- **THE PROBLEM**
Without altering a single word, repeat the records that follow.

- **EXERCISE MATERIALS**

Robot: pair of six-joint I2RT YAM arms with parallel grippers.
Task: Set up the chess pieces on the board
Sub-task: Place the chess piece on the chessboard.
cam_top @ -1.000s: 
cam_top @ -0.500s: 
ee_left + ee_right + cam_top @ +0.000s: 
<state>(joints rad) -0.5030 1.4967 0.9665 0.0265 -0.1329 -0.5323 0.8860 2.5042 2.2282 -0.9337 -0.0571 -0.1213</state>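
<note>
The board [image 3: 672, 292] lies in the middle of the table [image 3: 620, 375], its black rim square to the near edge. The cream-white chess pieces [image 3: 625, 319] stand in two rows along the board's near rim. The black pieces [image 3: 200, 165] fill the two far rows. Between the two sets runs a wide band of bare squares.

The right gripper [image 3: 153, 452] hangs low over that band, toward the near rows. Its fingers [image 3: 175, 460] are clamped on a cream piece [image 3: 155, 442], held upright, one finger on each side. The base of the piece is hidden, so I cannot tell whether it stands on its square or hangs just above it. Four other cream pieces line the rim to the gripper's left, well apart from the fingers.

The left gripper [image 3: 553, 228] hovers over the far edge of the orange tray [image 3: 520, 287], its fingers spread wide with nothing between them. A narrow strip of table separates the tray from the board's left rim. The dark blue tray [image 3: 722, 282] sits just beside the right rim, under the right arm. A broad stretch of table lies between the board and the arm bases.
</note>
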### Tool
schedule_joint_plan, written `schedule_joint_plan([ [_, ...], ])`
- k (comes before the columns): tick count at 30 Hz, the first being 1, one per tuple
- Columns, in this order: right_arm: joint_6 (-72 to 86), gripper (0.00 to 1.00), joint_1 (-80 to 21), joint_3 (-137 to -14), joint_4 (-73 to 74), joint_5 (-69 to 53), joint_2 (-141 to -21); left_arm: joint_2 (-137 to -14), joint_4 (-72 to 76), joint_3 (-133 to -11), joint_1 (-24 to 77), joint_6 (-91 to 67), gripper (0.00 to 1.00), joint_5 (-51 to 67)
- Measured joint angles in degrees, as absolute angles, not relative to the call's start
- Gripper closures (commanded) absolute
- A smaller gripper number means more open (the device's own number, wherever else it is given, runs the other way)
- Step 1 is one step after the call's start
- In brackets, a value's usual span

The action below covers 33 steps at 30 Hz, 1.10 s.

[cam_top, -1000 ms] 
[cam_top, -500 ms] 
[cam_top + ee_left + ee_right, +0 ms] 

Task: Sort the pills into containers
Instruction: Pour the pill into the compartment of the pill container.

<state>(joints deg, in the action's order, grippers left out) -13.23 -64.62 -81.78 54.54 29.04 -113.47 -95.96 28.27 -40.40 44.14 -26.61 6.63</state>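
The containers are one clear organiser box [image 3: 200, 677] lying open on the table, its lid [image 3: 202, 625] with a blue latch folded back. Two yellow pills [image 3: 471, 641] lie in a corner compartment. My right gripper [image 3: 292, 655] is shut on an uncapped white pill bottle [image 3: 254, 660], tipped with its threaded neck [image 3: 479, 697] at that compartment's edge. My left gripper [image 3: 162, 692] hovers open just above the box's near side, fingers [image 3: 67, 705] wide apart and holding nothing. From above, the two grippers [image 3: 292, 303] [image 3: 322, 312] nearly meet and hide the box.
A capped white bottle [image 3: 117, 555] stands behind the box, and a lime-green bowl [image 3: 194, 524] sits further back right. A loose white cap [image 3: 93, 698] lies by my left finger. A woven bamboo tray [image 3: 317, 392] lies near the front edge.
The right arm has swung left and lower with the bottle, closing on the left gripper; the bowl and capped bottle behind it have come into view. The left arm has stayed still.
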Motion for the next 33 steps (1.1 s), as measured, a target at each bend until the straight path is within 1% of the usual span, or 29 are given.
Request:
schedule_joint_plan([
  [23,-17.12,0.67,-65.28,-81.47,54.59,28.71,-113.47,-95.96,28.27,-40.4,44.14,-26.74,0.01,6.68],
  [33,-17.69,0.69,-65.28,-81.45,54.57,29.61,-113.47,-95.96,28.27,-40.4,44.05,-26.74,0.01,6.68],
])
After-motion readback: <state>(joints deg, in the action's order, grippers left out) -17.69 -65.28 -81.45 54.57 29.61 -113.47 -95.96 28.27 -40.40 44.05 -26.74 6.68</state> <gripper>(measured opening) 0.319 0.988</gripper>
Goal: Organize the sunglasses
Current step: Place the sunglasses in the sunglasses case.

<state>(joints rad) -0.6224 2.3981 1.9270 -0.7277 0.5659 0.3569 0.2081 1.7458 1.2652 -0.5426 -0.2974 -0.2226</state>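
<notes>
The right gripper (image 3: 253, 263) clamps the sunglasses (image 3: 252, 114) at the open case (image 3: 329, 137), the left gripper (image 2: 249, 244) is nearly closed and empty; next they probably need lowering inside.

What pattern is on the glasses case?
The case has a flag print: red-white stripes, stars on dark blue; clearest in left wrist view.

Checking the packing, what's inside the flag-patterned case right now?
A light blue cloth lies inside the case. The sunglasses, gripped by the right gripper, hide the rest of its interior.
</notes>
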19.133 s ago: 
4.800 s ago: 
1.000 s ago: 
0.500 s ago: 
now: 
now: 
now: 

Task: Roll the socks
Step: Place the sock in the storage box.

- **REPLY**
Robot: pair of six-joint I2RT YAM arms with parallel grippers.
Task: Set up the chess pieces on the board
Sub-task: Place the chess piece on the chessboard.
cam_top @ -1.000s: 
cam_top @ -0.500s: 
ee_left + ee_right + cam_top @ +0.000s: 
<state>(joints rad) -0.5030 1.4967 0.9665 0.0265 -0.1329 -0.5323 0.8860 2.5042 2.2282 -0.9337 -0.0571 -0.1213</state>
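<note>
The board [image 3: 672, 292] lies in the middle of the table [image 3: 620, 375], its black rim square to the near edge. The cream-white chess pieces [image 3: 625, 319] stand in two rows along the board's near rim. The black pieces [image 3: 200, 165] fill the two far rows. Between the two sets runs a wide band of bare squares.

The right gripper [image 3: 153, 452] hangs low over that band, toward the near rows. Its fingers [image 3: 175, 460] are clamped on a cream piece [image 3: 155, 442], held upright, one finger on each side. The base of the piece is hidden, so I cannot tell whether it stands on its square or hangs just above it. Four other cream pieces line the rim to the gripper's left, well apart from the fingers.

The left gripper [image 3: 553, 228] hovers over the far edge of the orange tray [image 3: 520, 287], its fingers spread wide with nothing between them. A narrow strip of table separates the tray from the board's left rim. The dark blue tray [image 3: 722, 282] sits just beside the right rim, under the right arm. A broad stretch of table lies between the board and the arm bases.
</note>
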### Tool
schedule_joint_plan, written `schedule_joint_plan([ [_, ...], ])`
- k (comes before the columns): tick count at 30 Hz, the first being 1, one per tuple
- Columns, in this order: right_arm: joint_6 (-72 to 86), gripper (0.00 to 1.00), joint_1 (-80 to 21), joint_3 (-137 to -14), joint_4 (-73 to 74), joint_5 (-69 to 53), joint_2 (-141 to -21); left_arm: joint_2 (-137 to -14), joint_4 (-72 to 76), joint_3 (-133 to -11), joint_1 (-24 to 77), joint_6 (-91 to 67), gripper (0.00 to 1.00), joint_5 (-51 to 67)
- Measured joint angles in degrees, as absolute angles, not relative to the call's start
- Gripper closures (commanded) absolute
- A smaller gripper number means more open (the device's own number, wherever else it is given, runs the other way)
- Step 1 is one step after the call's start
- In brackets, a value's usual span

The action below covers 33 steps at 30 Hz, 1.10 s.

[cam_top, -1000 ms] 
[cam_top, -500 ms] 
[cam_top + ee_left + ee_right, +0 ms] 

Task: Sort the pills into containers
Instruction: Pour the pill into the compartment of the pill container.

<state>(joints deg, in the action's order, grippers left out) -13.23 -64.62 -81.78 54.54 29.04 -113.47 -95.96 28.27 -40.40 44.14 -26.61 6.63</state>
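The containers are one clear organiser box [image 3: 200, 677] lying open on the table, its lid [image 3: 202, 625] with a blue latch folded back. Two yellow pills [image 3: 471, 641] lie in a corner compartment. My right gripper [image 3: 292, 655] is shut on an uncapped white pill bottle [image 3: 254, 660], tipped with its threaded neck [image 3: 479, 697] at that compartment's edge. My left gripper [image 3: 162, 692] hovers open just above the box's near side, fingers [image 3: 67, 705] wide apart and holding nothing. From above, the two grippers [image 3: 292, 303] [image 3: 322, 312] nearly meet and hide the box.
A capped white bottle [image 3: 117, 555] stands behind the box, and a lime-green bowl [image 3: 194, 524] sits further back right. A loose white cap [image 3: 93, 698] lies by my left finger. A woven bamboo tray [image 3: 317, 392] lies near the front edge.
The right arm has swung left and lower with the bottle, closing on the left gripper; the bowl and capped bottle behind it have come into view. The left arm has stayed still.
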Motion for the next 33 steps (1.1 s), as measured, a target at each bend until the straight path is within 1% of the usual span, or 29 are given.
Request:
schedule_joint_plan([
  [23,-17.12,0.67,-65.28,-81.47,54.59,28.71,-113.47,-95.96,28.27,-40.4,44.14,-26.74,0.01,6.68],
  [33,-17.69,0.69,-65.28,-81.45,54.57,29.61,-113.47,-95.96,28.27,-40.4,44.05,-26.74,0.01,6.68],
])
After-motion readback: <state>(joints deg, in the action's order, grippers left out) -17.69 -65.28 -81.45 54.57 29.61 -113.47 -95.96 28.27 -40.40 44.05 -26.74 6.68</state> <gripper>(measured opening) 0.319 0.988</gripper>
Goal: Organize the sunglasses
Current step: Place the sunglasses in the sunglasses case.

<state>(joints rad) -0.6224 2.3981 1.9270 -0.7277 0.5659 0.3569 0.2081 1.7458 1.2652 -0.5426 -0.2974 -0.2226</state>
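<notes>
The right gripper (image 3: 253, 263) clamps the sunglasses (image 3: 252, 114) at the open case (image 3: 329, 137), the left gripper (image 2: 249, 244) is nearly closed and empty; next they probably need lowering inside.

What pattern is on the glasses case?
The case has a flag print: red-white stripes, stars on dark blue; clearest in left wrist view.

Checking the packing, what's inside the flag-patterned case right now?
A light blue cloth lies inside the case. The sunglasses, gripped by the right gripper, hide the rest of its interior.
</notes>
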19.133 s ago: 
4.800 s ago: 
1.000 s ago: 
0.500 s ago: 
now: 
now: 
now: 

Task: Roll the socks
Step: Place the sock in the storage box.

Whatever the exercise asked has now been answered.